- [EXTRACTED ENTRIES]:
-- Opening Marker --

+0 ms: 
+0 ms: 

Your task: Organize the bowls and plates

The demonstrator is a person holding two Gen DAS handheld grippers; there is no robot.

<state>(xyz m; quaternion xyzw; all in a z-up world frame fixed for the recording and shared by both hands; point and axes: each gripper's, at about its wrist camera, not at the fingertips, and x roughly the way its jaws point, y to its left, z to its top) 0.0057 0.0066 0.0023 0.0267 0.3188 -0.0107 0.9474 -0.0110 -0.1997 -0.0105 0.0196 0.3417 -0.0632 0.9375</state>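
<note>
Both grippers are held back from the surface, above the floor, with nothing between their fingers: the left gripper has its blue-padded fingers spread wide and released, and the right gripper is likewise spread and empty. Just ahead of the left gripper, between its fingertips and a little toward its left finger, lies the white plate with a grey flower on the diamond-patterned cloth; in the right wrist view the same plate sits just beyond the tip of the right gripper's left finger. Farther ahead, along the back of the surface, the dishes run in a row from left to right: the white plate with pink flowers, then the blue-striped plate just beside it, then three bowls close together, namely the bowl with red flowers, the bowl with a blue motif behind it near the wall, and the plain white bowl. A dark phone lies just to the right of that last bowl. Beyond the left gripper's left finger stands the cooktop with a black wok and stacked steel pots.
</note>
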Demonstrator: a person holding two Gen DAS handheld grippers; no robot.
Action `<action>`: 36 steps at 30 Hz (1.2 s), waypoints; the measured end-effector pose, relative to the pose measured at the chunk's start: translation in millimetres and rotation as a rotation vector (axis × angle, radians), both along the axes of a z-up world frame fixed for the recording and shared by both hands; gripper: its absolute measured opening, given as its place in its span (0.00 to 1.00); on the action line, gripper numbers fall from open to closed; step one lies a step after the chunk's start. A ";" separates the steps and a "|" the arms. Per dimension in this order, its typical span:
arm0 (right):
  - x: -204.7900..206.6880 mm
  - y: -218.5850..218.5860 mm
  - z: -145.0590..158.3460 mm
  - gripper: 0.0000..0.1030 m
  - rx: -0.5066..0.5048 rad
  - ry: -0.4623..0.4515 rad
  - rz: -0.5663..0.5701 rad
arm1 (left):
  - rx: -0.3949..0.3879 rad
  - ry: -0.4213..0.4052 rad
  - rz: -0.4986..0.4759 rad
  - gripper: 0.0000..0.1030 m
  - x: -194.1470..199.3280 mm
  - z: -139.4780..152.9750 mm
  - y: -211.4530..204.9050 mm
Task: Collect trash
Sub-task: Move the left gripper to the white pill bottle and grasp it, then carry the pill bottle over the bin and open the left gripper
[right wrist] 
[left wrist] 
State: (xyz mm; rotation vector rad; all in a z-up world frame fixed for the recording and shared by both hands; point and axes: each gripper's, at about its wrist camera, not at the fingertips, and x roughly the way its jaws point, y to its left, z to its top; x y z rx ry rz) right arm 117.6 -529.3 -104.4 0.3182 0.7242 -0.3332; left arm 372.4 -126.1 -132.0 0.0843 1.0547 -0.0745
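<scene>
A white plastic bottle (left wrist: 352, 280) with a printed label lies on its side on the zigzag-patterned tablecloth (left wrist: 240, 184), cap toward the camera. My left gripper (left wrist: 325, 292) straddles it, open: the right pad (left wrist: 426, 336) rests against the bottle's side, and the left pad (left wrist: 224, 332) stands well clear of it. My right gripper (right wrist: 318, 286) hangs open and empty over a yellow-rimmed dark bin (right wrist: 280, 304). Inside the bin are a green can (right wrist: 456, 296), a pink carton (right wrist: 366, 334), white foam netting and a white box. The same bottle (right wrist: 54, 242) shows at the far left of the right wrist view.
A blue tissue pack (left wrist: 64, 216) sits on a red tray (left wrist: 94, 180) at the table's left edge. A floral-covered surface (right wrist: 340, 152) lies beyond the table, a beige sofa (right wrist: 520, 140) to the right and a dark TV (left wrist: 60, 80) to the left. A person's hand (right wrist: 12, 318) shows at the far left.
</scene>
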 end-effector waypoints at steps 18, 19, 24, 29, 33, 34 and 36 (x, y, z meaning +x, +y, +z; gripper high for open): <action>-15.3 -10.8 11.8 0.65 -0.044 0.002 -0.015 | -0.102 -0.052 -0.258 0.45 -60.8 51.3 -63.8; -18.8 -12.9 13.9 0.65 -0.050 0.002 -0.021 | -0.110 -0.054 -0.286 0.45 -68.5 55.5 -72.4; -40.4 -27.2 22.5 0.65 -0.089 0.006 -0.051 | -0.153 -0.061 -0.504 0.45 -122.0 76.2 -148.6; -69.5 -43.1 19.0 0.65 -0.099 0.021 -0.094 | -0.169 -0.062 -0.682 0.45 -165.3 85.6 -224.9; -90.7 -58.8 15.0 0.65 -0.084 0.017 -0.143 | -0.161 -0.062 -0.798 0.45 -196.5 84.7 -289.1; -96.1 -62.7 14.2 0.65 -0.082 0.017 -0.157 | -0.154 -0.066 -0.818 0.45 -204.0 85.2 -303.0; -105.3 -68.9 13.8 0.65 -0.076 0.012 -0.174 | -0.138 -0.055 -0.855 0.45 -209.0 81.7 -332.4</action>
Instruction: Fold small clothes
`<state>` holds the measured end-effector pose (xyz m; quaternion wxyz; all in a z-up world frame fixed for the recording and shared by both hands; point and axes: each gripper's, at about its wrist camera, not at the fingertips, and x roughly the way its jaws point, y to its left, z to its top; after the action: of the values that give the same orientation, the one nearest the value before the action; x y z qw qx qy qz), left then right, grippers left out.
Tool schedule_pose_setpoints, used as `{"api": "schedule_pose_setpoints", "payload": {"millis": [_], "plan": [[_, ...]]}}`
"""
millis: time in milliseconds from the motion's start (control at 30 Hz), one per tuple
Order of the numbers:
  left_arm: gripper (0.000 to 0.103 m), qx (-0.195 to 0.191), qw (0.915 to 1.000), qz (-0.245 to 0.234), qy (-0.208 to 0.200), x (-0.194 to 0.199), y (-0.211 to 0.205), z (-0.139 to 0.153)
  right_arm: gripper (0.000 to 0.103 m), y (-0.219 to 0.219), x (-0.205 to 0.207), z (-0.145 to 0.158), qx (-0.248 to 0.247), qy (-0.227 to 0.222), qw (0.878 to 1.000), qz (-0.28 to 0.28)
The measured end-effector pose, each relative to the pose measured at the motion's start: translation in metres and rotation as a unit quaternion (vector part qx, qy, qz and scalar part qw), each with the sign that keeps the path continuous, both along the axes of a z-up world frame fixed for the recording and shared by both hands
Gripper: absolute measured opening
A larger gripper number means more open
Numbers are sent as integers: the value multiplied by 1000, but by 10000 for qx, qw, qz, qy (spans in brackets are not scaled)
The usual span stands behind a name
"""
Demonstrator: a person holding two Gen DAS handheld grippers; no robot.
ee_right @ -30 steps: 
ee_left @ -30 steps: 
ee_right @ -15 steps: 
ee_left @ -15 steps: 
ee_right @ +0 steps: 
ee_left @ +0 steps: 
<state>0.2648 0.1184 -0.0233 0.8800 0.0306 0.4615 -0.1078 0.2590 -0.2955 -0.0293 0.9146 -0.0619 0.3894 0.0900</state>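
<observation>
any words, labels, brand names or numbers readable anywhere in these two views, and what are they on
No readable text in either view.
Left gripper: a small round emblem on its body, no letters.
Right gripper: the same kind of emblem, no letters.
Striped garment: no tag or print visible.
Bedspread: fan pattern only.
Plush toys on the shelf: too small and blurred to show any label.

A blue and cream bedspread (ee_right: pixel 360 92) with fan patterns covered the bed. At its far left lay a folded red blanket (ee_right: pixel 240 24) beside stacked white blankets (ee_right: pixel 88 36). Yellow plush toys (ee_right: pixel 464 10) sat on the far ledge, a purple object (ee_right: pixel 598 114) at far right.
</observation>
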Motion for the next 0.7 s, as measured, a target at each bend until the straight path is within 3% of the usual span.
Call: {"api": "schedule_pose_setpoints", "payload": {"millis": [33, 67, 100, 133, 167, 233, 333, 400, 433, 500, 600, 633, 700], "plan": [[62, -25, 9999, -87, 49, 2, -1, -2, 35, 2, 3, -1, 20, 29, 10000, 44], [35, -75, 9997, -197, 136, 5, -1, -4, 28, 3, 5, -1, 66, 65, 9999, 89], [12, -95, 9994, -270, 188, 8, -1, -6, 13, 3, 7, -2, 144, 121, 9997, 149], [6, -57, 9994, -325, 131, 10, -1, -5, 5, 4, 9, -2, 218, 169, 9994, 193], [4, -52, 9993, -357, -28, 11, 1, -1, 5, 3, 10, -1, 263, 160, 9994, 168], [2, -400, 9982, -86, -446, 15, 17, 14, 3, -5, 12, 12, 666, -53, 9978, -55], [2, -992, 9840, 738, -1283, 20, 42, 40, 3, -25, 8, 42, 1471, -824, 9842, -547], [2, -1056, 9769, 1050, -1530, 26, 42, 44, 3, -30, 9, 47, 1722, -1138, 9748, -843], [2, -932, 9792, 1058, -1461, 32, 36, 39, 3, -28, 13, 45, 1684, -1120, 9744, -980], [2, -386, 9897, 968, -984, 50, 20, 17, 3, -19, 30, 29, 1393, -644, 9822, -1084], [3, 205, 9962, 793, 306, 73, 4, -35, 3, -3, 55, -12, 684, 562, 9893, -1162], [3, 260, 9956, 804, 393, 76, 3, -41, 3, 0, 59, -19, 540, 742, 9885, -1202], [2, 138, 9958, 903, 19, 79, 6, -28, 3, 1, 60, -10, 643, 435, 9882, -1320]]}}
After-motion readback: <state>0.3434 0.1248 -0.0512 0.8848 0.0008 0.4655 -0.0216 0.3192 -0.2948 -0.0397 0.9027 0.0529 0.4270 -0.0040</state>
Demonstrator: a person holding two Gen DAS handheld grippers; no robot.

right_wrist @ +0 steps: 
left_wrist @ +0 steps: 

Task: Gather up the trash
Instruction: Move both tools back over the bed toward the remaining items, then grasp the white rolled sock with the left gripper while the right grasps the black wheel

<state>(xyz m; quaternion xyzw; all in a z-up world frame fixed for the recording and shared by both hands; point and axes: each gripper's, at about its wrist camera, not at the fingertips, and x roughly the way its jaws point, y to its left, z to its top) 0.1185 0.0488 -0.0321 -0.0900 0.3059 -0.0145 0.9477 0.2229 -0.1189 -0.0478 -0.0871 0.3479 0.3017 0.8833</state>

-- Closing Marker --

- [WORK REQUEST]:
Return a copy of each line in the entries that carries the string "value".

- [ANSWER FOR THIS EXERCISE]:
`<state>` holds the measured end-effector pose (xyz m; quaternion wxyz; all in a z-up world frame fixed for the recording and shared by both hands; point and axes: each gripper's, at about its wrist camera, not at the fingertips, and x roughly the way its jaws point, y to its left, z to its top; after the action: of the values that give the same orientation, the one nearest the value before the action; x y z qw qx qy qz), left then right, grippers left out.
Numbers are sent as integers: the value multiplied by 1000, but by 10000 for qx, qw, qz, qy (spans in brackets are not scaled)

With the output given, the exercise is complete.